Briefly, the wells of 96-well plates (PolySorp Immunomodule®, Nalge Nunc, Rochester, NY) were coated by incubation with 200 μl of 1 μg/ml recombinant antigen or purified antigen solution in 50 mmol/l K2HPO4 buffer, pH 8.5, at 4°C for 48 h. ELISA tests for specific IgG were then conducted, as described previously.10,11 Optical densities at 450 nm were read with a spectrophotometer (VictorTM 2 Multilabel Counter, PerkinElmer, Courtaboeuf, France).

ELISA was performed on residual sera sampled in median 6 days [1-26] after the ICU admission.

Statistical analysis

Data were analyzed using Jamovi, version 2.2. A P-value < 0.05 was considered significant. In order to compare frequencies between the two defined groups, Pearson's chi-squared test or Fisher's exact test (when the theoretical numbers were too small) were used. Student's or Welch t-tests were used to compare means based on the equality of variances.

Results

Characteristics of the studied population

The study population consisted of 65 predominantly (80%) male SARS-CoV-2 ICU patients, with a median age of 72 years, a median ICU stay of 22 days and a global survival rate of 62%.
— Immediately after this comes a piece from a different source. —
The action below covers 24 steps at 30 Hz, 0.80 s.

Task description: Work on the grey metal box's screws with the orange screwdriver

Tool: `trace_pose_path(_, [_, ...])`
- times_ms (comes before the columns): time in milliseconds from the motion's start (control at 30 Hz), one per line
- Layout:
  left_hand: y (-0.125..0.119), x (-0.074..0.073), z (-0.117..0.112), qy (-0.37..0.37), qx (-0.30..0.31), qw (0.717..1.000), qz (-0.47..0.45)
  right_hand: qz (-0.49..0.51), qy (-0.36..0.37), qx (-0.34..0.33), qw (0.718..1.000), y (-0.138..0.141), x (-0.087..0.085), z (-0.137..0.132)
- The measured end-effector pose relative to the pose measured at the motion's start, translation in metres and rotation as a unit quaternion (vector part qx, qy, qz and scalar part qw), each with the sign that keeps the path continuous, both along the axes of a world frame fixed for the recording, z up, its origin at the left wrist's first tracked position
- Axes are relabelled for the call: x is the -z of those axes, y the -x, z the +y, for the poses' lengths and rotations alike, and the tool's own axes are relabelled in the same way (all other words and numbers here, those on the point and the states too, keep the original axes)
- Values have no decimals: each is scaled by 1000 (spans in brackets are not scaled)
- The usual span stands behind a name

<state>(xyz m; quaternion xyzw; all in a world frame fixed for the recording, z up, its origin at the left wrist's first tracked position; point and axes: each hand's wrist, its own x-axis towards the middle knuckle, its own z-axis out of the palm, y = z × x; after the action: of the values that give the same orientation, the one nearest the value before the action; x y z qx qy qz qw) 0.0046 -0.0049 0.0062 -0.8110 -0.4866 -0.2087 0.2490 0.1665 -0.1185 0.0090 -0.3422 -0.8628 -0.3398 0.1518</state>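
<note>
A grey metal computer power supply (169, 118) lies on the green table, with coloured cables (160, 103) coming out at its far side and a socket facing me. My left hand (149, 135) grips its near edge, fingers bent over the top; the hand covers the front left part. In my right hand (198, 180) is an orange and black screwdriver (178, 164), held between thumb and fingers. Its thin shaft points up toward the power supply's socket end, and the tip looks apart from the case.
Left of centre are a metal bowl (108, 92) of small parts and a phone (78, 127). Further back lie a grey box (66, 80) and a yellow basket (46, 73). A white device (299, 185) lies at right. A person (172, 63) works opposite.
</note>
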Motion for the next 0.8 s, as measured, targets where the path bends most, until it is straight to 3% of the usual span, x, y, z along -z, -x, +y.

No significant difference was observed between the two studied groups in terms of mean age at admission, sex ratio or residence type (urban or rural) (Table 1). Risk factors comparison showed that patients from the “A. fumigatus group’’ had significantly more frequently chronic respiratory diseases, such as asthma and chronic obstructive pulmonary disease (COPD), than patients from the “control group” (in mean ± SD, respectively, 0.34 ± 0.6 vs 0.07 ± 0.25, P 0.016 Welch's t-test; Table 1). Indeed, eight patients from the “A. fumigatus group’’ had asthma or COPD and two patients from the “A. fumigatus group’’ had both asthma and COPD (10/35 patients with chronic respiratory diseases) while only two patients from the “control group” had COPD (2/30 patients with chronic respiratory diseases).

Table 1.

Description of sex, age, residence details and risk factors for both groups of patients.
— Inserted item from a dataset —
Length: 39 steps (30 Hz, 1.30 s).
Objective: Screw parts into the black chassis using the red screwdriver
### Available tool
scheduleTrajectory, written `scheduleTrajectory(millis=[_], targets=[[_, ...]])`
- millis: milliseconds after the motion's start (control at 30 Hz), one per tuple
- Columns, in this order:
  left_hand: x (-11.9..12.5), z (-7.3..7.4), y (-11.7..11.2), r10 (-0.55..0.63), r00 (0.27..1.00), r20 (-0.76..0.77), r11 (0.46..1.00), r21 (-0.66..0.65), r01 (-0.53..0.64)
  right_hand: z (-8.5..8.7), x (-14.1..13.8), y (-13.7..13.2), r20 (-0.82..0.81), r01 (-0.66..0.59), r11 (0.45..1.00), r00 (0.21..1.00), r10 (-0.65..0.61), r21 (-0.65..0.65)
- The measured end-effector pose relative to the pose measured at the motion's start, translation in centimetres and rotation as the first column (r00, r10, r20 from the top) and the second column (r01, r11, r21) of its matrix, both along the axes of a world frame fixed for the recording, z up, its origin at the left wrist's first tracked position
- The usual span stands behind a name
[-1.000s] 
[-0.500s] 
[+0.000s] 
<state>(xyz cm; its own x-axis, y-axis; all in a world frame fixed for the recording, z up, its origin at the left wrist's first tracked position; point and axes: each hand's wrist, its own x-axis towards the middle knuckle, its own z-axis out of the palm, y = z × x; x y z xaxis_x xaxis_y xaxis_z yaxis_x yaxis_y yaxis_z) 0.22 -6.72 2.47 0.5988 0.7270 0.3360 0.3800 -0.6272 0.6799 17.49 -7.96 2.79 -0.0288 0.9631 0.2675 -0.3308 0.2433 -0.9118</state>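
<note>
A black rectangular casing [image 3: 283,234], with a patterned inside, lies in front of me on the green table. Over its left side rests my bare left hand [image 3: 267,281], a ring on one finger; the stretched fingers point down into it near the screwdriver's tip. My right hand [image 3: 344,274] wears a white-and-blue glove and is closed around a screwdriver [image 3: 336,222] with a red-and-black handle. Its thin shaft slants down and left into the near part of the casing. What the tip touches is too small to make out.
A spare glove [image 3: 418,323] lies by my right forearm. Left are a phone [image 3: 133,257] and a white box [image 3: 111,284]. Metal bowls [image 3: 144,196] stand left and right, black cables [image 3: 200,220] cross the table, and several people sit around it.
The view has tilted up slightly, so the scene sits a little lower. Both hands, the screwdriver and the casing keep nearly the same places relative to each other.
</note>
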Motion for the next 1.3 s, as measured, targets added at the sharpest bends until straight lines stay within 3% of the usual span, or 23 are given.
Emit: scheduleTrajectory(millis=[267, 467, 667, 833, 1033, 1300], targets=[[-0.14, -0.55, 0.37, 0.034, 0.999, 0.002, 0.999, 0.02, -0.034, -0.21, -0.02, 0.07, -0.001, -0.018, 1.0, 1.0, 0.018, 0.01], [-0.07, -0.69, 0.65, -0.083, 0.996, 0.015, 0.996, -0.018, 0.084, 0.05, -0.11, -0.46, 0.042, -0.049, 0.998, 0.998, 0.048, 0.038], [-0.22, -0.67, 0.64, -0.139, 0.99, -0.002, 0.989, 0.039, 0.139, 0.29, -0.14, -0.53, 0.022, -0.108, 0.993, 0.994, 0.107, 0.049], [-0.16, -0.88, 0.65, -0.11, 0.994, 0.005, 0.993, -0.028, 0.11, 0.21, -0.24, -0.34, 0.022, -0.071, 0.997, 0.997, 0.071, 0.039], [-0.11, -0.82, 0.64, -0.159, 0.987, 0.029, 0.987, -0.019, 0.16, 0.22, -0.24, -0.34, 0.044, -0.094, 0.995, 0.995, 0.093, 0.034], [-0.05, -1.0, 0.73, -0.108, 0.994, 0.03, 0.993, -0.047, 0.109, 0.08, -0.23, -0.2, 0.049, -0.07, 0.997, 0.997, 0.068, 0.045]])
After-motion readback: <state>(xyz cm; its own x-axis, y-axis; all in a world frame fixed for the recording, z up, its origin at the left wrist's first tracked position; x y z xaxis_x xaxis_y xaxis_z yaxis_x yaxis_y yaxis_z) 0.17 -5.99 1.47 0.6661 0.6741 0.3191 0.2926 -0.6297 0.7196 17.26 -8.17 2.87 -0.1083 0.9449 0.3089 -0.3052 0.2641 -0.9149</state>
A. fumigatus group N = 35 Control group N = 30 P value
Male 28 (80%) 24 (80%) 1
Age at admission mean
Median [range]
67
70 [23–82]
72
73 [51–82]
0.06
Residential area
– Urban
– Rural

18 (51%)
17 (49%)

20 (67%)
10 (33%)
0.21
Chronic respiratory diseases
(mean ± SD)
0.3 ± 0.6 0.07 ± 0.2 0.016
Cardiovascular risk (mean ± SD) 1.4 ± 1 1.5 ± 1.1 0.70
Immuno-suppression
(mean ± SD)
0.2 ± 0.7 0.4 ± 0.6 0.28

No significant difference was observed for cardiovascular risk and the fact to be immunocompromised (Table 1). Cardiovascular risks listed were diabetes, obesity, hypertension and cardiopathy, 29 patients from the “A. fumigatus group’’ had cardiovascular risks (1 to 4 among the risks listed) and 23 patients from the “control group” had cardiovascular risks (1 to 3 among the risks listed). Immunosuppression risks listed were corticotherapy long course, solid organ transplantation, hemopathy, allograft, solid cancer. Five patients from the “A. fumigatus group’’ had immunosuppression risk factors (1 to 3 among the risks listed) and ten patients of the ‘control group » had immunosuppression risk factors (1 to 2 among the risks listed).

ICU characteristics of the two studied groups did not differ significantly neither on the mean duration of the ICU stay, nor on their gravity scores (Apache II and qSOFA) (Table 2).

Table 2.

ICU characteristics and fungal screening.

Clinical data A. fumigatus Group N = 35 Control Group N = 30 P value
Median ICU stay (in days) [range] 21 [3–44] 25 [3–70] 0.17
Median Apache II Score [range] 19 [8–38] 22 [13–33] 0.14
qSOFA Score ≥ 2 15/27 (43%) 13 (48%) 0.68
Survival at D90 21 (60%) 19 (63%) 0.78
Frequency of voriconazole treatment 14 (40%) 1 (3%) < 0.001
Median number of tracheal aspirates analyzed during the ICU stay per patient [range] 5 [0–11] 4 [1–17] 0.83
Median number of broncho-alveolar lavage (BAL) analyzed during the ICU stay per patient [range] 1 [0–4] 0 [0–5] 0.45
Median number of antigen galactomanan measurements in serum [range] 2 [0–7] 3 [1–10] 0.04
Number of A. fumigatus qPCR on serum [range] 2 [0–7] 3 [1–10] 0.04

No difference in survival was observed neither between both groups of patients (Table 2).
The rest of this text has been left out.